What their models couldn’t handle was the fact that during a crisis uncorrelated issues become perfectly correlated, and so they watched all of their positions move against them during the Russian default as everyone panicked. The last sentence of the above quote is simply the lesson LTCM taught us, a lesson we will soon revisit.

The more I read and study, the more I am becoming convinced that hedge funds are effects and the causality lies with fractional reserve banking and a fiat monetary system. Debt must be expanded or the system implodes, but the growth in debt is not linear, it has to be exponential and therefore is inherently unstable.

The efforts to maintain the appearance of stability are unequivocally criminal. There is but a small number of people focusing on this but when things go critical there may be greater focus by larger numbers (a central bankers worst nightmare).

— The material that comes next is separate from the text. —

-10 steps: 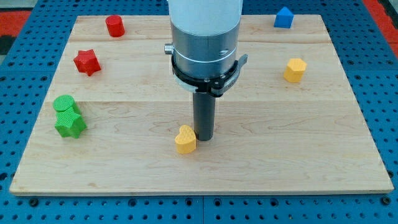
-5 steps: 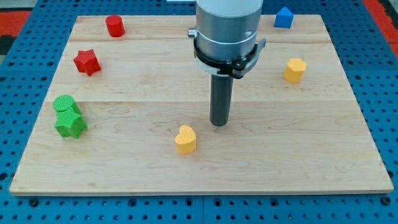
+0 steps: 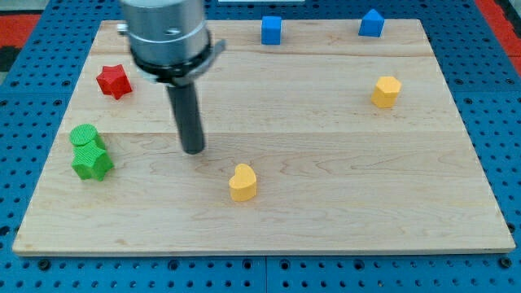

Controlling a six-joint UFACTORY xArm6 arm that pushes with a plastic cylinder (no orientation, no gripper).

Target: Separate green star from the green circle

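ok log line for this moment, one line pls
tip: right of green pair, no contact | green star: touching green circle, not separated | yellow heart: below-right of tip | task: pending

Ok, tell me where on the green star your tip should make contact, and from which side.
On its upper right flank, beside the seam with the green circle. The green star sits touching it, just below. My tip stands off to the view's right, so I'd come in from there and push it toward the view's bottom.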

For example, how is it that during the greatest bull market in our history the dollar has been in a 22-year Bear market relative to Light Sweet Crude Oil? This is not a supply/demand issue because prices of crude stayed in a relatively narrow band during this time up until 1999 (see attached chart). The dollar has been losing its value but apparently few are interested as to the “why”.

We had better awaken because implicitly, the dollar will go to zero. Personally, I speculate there is a quiet panic going on at high levels of government. Panics arise when people are fearful and don’t know what to do. I would also speculate that the current administration has put the word out to not let things blow up on their watch, which means if the democrats win, they will get the blame.

One thing that bothers me terribly is that hedge funds are private placement, only the wealthy “sophisticated” investor can participate. This regulation is required by law. Our government feels that only the wealthy are smart enough to understand the risks involved in these funds and because of their wealth can sustain a substantial or complete loss of their invested capital. The general public cannot partake, but in a crisis it is the unsophisticated, not-so-wealthy taxpayer that provides the relief needed to save the ‘system’. This (bailouts) runs contradictory as to why the funds are regulated to wealthy investors.

This parasitic subsidization of the wealth's failed financial adventures by the middle class and poor has not caused social unrest yet and perhaps never will but nevertheless it should cease because in reality it results in a forced transfer of wealth (stealing?) from the middle class and poor to the wealthy. The “Greenspan put” should be called the “taxpayer put”. If our financial system can be destroyed by a few large firms then we must question who is really in control of this systems, the government or banks and financiers?"

Well said, Harun. Thank you, Keimpe, Bob, David, Fred and Harun for enlightening us all.